Heben Sie auch die Zitate im Dialekt auf eine abstrakte Ebene?
An unserem Abend ist alles abstrakt. Die Schauspieler sprechen Hochdeutsch, das Kärntnerische wird ausgestellt, Lokalkolorit findet nicht statt. Wir entwerfen einen Sehnsuchtsort, an den man sich hinträumt, an dem man aber auch auf sich selbst zurückgeworfen wird: mit allen Versehrungen und Wunden, allen "Freuden und Leiden".
Wie empfinden Sie die gegenwärtige Situation in Ihrer Heimat Katalonien?
Erstens lehne ich den Begriff "Heimat" ab. Zweitens lebe ich schon seit über 20 Jahren nicht mehr in Katalonien.

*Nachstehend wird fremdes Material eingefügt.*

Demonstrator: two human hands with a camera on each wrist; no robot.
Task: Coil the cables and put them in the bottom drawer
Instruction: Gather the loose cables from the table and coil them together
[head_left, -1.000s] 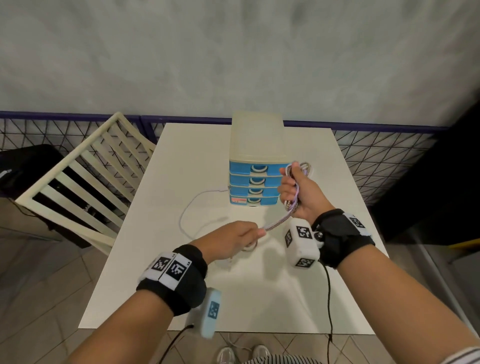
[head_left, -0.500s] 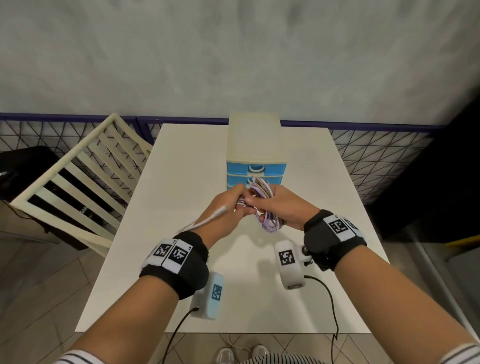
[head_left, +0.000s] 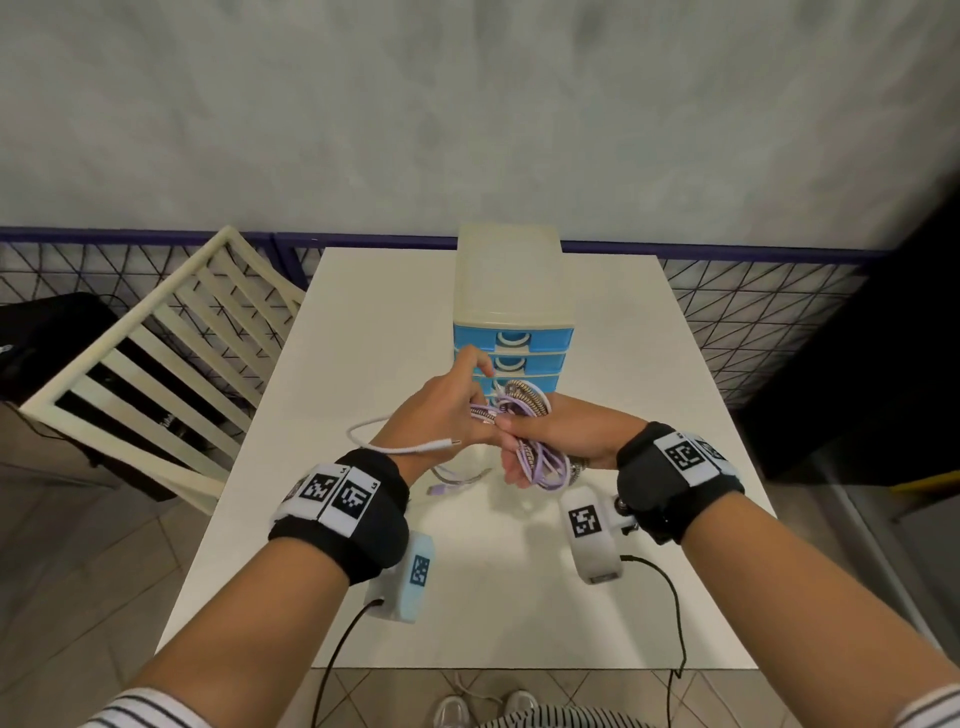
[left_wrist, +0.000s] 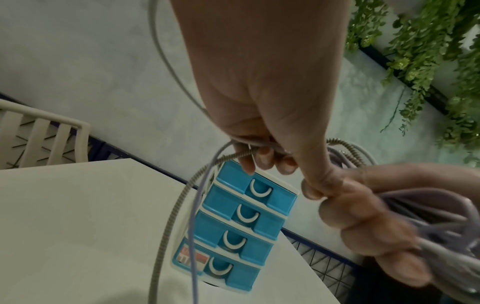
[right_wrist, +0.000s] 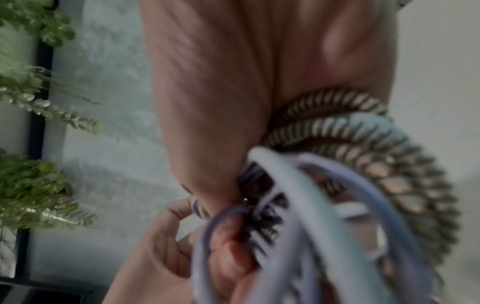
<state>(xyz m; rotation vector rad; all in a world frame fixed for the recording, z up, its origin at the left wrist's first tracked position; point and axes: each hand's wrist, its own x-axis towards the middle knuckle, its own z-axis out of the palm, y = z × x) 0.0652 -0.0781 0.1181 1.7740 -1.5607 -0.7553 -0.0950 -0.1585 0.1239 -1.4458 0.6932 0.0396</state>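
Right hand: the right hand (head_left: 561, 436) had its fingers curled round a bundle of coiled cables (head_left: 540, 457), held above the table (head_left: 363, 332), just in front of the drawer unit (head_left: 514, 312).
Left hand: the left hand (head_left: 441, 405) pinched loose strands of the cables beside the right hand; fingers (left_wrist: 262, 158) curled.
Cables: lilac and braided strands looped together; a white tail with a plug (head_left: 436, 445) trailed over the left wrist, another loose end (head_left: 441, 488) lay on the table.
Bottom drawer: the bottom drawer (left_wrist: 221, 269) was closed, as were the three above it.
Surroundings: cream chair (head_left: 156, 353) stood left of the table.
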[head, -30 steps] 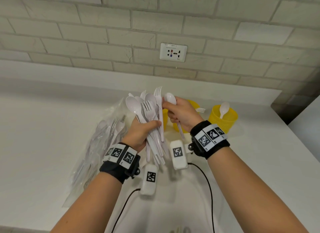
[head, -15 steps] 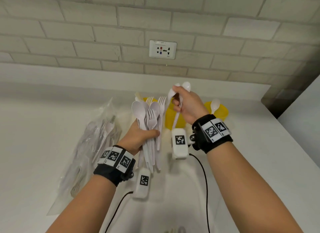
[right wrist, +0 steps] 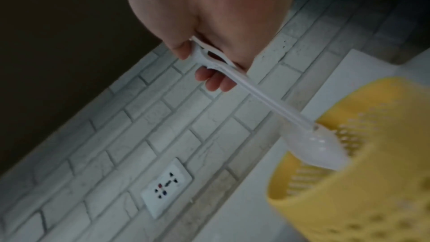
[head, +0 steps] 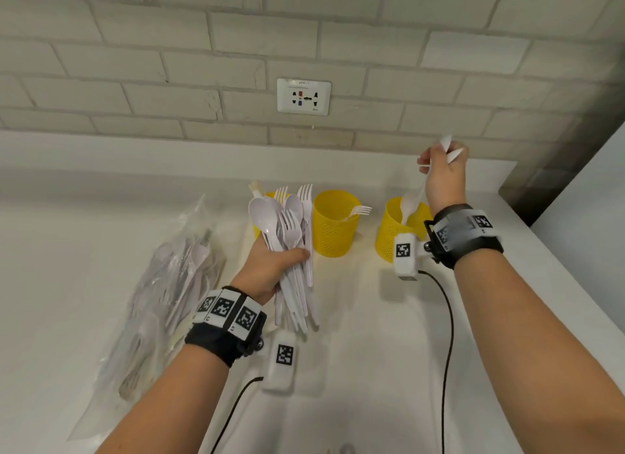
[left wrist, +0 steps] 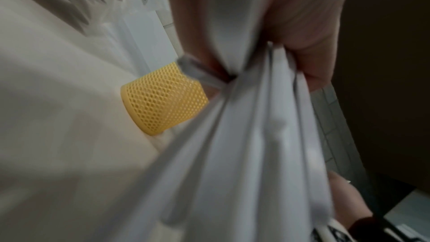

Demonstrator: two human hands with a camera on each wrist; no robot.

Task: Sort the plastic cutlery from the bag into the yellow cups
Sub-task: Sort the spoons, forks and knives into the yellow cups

Also wäre es anmaßend, wenn ich mich jetzt und hier zu diesem Konflikt äußern würde.
Sie haben unter anderem Arabistik studiert. Das ist in Spanien aufgrund der maurischen Einflüsse nachvollziehbar. Aber warum Deutsche Literatur?
Ich wurde geboren, als die Demokratie in das Land zurückkehrte. Ein "Kind der Verfassung", so wird mein Jahrgang in Spanien genannt. Als die Sozialisten in den 1980ern die Regierung bildeten, war eine der wichtigsten Aufgaben, ein Bildungssystem für alle anzubieten. Viele unserer Eltern hatten bereits sehr früh, mit 13 oder 14 Jahren, arbeiten gehen müssen. Erst in meiner Generation gab es zum ersten Mal Zugang zur Uni. Und warum ich Deutsche Literatur studiert habe? Warum nicht?